La metrópoli es un espacio donde la naturaleza estorba, donde todo se consigue con capital en un contexto de inmediatez y, sin embargo, supone unas enfermedades inexistentes con anterioridad: caries, estrés, sedentarismo, hipertensión, depresión y ansiedad, ejemplos de nuestra vida actual. Sin transporte público es inviable, si bien horas in itinere de ida y vuelta, millones de personas movilizan la economía a costa de su familia y su propia salud.
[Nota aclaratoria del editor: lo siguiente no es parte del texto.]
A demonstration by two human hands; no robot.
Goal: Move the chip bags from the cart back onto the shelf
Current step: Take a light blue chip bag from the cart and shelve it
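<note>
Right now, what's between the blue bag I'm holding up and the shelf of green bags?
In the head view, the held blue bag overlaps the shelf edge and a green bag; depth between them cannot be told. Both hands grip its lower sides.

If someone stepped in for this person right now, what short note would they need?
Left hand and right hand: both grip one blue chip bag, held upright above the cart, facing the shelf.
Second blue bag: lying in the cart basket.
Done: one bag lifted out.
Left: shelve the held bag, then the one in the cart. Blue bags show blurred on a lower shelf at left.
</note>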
Un accidente provoca duelo, aunque ambulancia, talleres, seguros, mutuas se beneficien del suceso. Lástima negociar con el daño y justificar su existencia.
Poder vivir cerca del trabajo, a donde ir caminando, otorga salud y bienestar. El optar a una vivienda pública tendría que estar entre sus condiciones de otorgamiento, donde cercanía, razón de ser. Fomento de la vida local, de barrio, ejercicio y entrenamiento, con zonas comunes, espacios verdes, bibliotecas, piscinas, colegios, alegría para la sociedad cotidiana. Recoger hijos de la escuela, poder intercambiar vivencias durante el caminar, complemento de la actividad laboral. Caminar otorga salud, sobretodo mental.